検察・警察のいずれも懲戒件数が増加したことには「事情がある」という声も多い。
検察は2021~2023年まで一人もなかった免職件数が2024年には5件も発生したが、その顔ぶれを見ると、シン・ソンシク前法務研修院研究委員、イ・ソンユン前ソウル中央地検長(現・共に民主党議員)、パク・ウンジョン部長検事(現・祖国革新党議員)など、多くが当時の尹錫悦(ユン・ソンニョル)政権と対立した現職検事たちだった。
停職処分も政治的な論争に巻き込まれた事例が少なくなく、実際の不正による純粋な懲戒事例は数えるほどだというのが検察庁内部関係者の説明だ。
警察もまた、毎年のように懲戒基準を厳しくしてきたため、逆説的に処分件数が増加していると嘆いている。
警察庁監察係に勤務するとある関係者は、「毎年のように量定基準が高まり、以前なら懲戒理由にならなかったことまで見つけて処分するので、数字が多く見える側面がある。懲戒件数が多いことが、必ずしも不正が深刻化していることに直結するわけではないと考える」と説明した。
警察庁関係者はさらに、「懲戒に関して監察中心から予防中心に変えるため、昨年は非行予防課を別途設けて運営するなど自助努力を傾けている。他の官署(警察署)で懲戒が発生した場合は、全国の総警級以上の幹部に指揮参考資料を作成して配布し、人権保護のための内部教育も強化している」と付け加えた。
専門家は、検察・警察の懲戒プロセスが異なるだけに、互いの仕組みを模倣する必要があるという解決策も提示している。
検事の場合は別途の検事懲戒法が適用され、警察・消防公務員などと異なり罷免の段階がない。また、検察総長を懲戒請求権者としているため、「身内擁護」との批判から自由でない。これを受け、現在の李在明(イ・ジェミョン)政権は発足直後、法務部長官も検事懲戒を請求でき、懲戒種類に罷免を追加する内容の検事懲戒法改正案を通過させ、施行を控えている。

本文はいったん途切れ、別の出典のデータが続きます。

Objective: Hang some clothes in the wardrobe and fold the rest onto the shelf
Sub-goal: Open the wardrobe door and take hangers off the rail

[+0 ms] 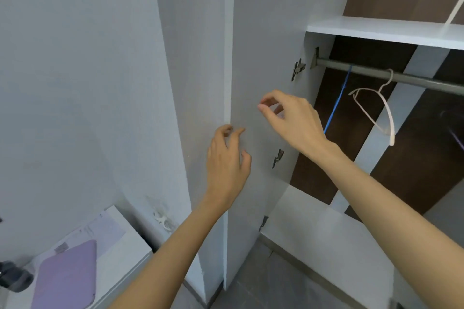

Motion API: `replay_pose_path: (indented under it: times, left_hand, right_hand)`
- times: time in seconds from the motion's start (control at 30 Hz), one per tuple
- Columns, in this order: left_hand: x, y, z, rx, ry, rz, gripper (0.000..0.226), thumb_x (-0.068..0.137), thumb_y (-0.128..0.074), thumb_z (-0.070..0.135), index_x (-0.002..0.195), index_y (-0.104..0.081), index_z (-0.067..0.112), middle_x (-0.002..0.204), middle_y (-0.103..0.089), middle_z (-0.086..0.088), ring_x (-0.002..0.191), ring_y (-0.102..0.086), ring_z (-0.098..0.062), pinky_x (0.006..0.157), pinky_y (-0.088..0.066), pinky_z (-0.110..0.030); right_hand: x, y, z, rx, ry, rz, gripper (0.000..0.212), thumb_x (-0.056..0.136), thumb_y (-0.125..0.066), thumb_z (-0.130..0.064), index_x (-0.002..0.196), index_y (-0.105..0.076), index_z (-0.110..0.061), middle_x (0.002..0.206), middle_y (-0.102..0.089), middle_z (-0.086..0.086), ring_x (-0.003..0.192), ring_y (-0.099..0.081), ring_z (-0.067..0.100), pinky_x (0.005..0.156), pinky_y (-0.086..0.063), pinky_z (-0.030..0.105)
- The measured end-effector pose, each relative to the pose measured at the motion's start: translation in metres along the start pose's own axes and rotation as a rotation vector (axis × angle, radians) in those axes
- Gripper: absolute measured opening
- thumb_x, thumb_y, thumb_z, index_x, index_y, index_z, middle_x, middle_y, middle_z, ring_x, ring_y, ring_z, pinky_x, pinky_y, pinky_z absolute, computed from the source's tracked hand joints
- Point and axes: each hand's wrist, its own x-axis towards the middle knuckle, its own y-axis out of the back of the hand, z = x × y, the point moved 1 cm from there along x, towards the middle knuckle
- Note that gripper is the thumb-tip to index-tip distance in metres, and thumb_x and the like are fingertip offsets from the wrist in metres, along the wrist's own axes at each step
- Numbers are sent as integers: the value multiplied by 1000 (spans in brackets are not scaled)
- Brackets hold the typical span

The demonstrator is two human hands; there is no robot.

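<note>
The white wardrobe door (251, 32) stands swung open in the middle of the view. My left hand (226, 165) is at its free edge, fingers loosely curled, fingertips touching the panel. My right hand (291, 120) hovers in front of the door's inner face with relaxed fingers and holds nothing. Inside the wardrobe a grey rail (391, 76) runs under a white shelf (376, 30). A single white hanger (376, 110) hangs empty on the rail. No clothes are in view.
A blue cord (336, 105) hangs behind the rail at the wardrobe's left side. Metal hinges (297, 69) sit on the door's inner edge. At lower left a white cabinet (120, 238) carries a purple flat pad (67, 276). The wardrobe's white bottom board (313, 221) lies below.
</note>
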Motion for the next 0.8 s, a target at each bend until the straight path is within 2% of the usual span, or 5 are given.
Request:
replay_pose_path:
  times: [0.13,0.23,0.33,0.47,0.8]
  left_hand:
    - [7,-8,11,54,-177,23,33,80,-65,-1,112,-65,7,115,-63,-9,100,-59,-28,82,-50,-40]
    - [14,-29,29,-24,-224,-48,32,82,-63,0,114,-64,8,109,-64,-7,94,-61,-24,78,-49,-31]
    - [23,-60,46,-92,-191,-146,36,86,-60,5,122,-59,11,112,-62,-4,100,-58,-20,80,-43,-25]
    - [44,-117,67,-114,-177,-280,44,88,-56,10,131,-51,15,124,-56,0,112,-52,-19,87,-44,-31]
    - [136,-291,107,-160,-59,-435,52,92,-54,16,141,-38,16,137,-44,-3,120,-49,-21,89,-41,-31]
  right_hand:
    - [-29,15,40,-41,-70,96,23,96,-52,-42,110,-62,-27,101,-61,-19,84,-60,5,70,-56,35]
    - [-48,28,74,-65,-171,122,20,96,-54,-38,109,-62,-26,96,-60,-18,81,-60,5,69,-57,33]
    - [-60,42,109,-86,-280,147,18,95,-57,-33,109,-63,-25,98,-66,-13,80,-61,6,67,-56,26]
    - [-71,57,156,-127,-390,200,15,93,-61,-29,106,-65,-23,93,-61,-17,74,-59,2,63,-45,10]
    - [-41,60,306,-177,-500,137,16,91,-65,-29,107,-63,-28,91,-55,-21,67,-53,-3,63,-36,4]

一方、懲戒発生時に法務部官報などで懲戒理由を外部に公開する検察とは異なり、警察は懲戒関連事項を個人情報と見て非公開にしている。
これについてチョ・ジホ警察庁長は人事聴聞会当時、警察懲戒結果の外部公開を検討すると述べたが、現在まで進展した議論はなされていない。
東国(トングク)大学警察行政学科のイ・ユンホ教授は、「懲戒というのは多様な個人的・社会的要因によって発生するため、事前に予測しにくい側面がある」としながらも、「ただ警察の場合、成績中心の採用によって人間性を綿密に検証できていないという限界がある。警察の倫理意識を高めることができる人間性教育が何より重要だ」と提言した。
また、「検察のように懲戒発生時に具体的な理由を外部に公開することも、不正を働いた場合にどのような不利益が及ぶかを自ら検閲できるという観点で役立つだろう」と述べている。